How to Get the Most Out of Your Home?
Although your home may not be an investment, you can still ensure you get the most out of your property. Before you purchase a home, you should know what to look for to ensure that you make the best possible buying decision. We created a home buyer’s walkthrough checklist you may be interested in.
The first thing you should consider when buying a home is its location because the location is one of the major factors in determining a home’s ability to appreciate. For example, if the home is under a freeway overpass, it is not likely to appreciate too much. However, if it is in a neighborhood that is undergoing a lot of direct investment (beautification projects, public transportation, schools, shopping centers) it has a higher chance of appreciating.
You should also evaluate the piece of land your potential home sits on. Make sure that the property is sound and that it is zoned appropriately. Homes that are in good school zones often make good long-term investments.
Next, evaluate the size of the home you are buying. One way to build equity in a home is to own the smallest house in the nicest neighborhood. Look to see what other homes on the block and in the area cost, and how large they are. If the house you’re looking at is slightly smaller or has dated features and can easily be improved to be in the same league as other houses nearby, then you can make some upgrades to the home to increase the value of the home. This will help you build equity quickly. Then again if the home you are looking at is the largest one on the block, the other homes will pull down its value per square foot.
If your home is in a good location and can be improved quickly, look at the exterior of the home. Curb appeal is important, but make sure you understand any risks on the outside of the home. This might include things that would be costly to repair like low-hanging branches in the yard or a roof that has issues.
Some exterior issues can affect the interior of a home as well. Keep an eye out for things like leaky drain pipes that may have caused sinkholes and impacted the integrity of the home’s foundation. Additionally, if a homeowner didn’t maintain the exterior of a home, they might not have cared for the interior well, either.
Once you’re indoors, look at the rest of the home. Some things can be fixed easily and offer a good ROI like poor decorating by the previous owners.
However, some things are more difficult and costly to fix. Be sure to talk to the appraiser and home inspector to ensure that the ‘bones’ of the home are reliable and that it will be worth it to update the home. If a home has serious issues, it might not be a good use of your time and funds.
The term ‘house poor’ means that a large portion of your income goes toward your home’s mortgage payment and general maintenance, leaving room for little else in your budget. When evaluating the price of your home, be sure that it does not leave you with no money to spend on your lifestyle or for investing.
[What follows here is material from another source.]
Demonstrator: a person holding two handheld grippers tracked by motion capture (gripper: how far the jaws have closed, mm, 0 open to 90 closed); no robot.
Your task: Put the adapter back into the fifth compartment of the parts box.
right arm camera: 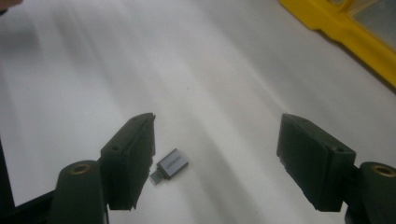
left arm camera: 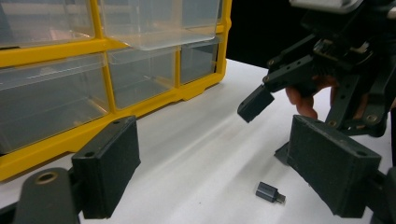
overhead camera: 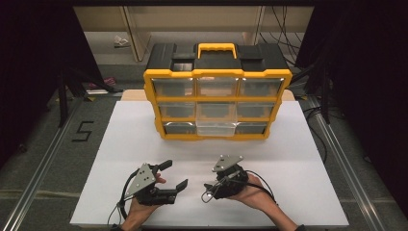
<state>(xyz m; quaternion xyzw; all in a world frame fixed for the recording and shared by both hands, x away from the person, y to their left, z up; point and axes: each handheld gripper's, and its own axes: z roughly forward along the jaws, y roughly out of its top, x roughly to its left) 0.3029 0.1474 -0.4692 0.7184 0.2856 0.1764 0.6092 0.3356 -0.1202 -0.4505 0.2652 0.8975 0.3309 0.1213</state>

A general rule of thumb is to ensure that you put 10-20% down on your home and keep your mortgage to a maximum of 25% of your take-home pay.
The Bottom Line
Buying a home can be a smart money decision, but it is not always considered an investment. An investment is money put into an account or real property and expected to earn an income. Homes are typically expensive and continue to require upkeep. However, by knowing what to look for in a home, you can make a smart buying decision.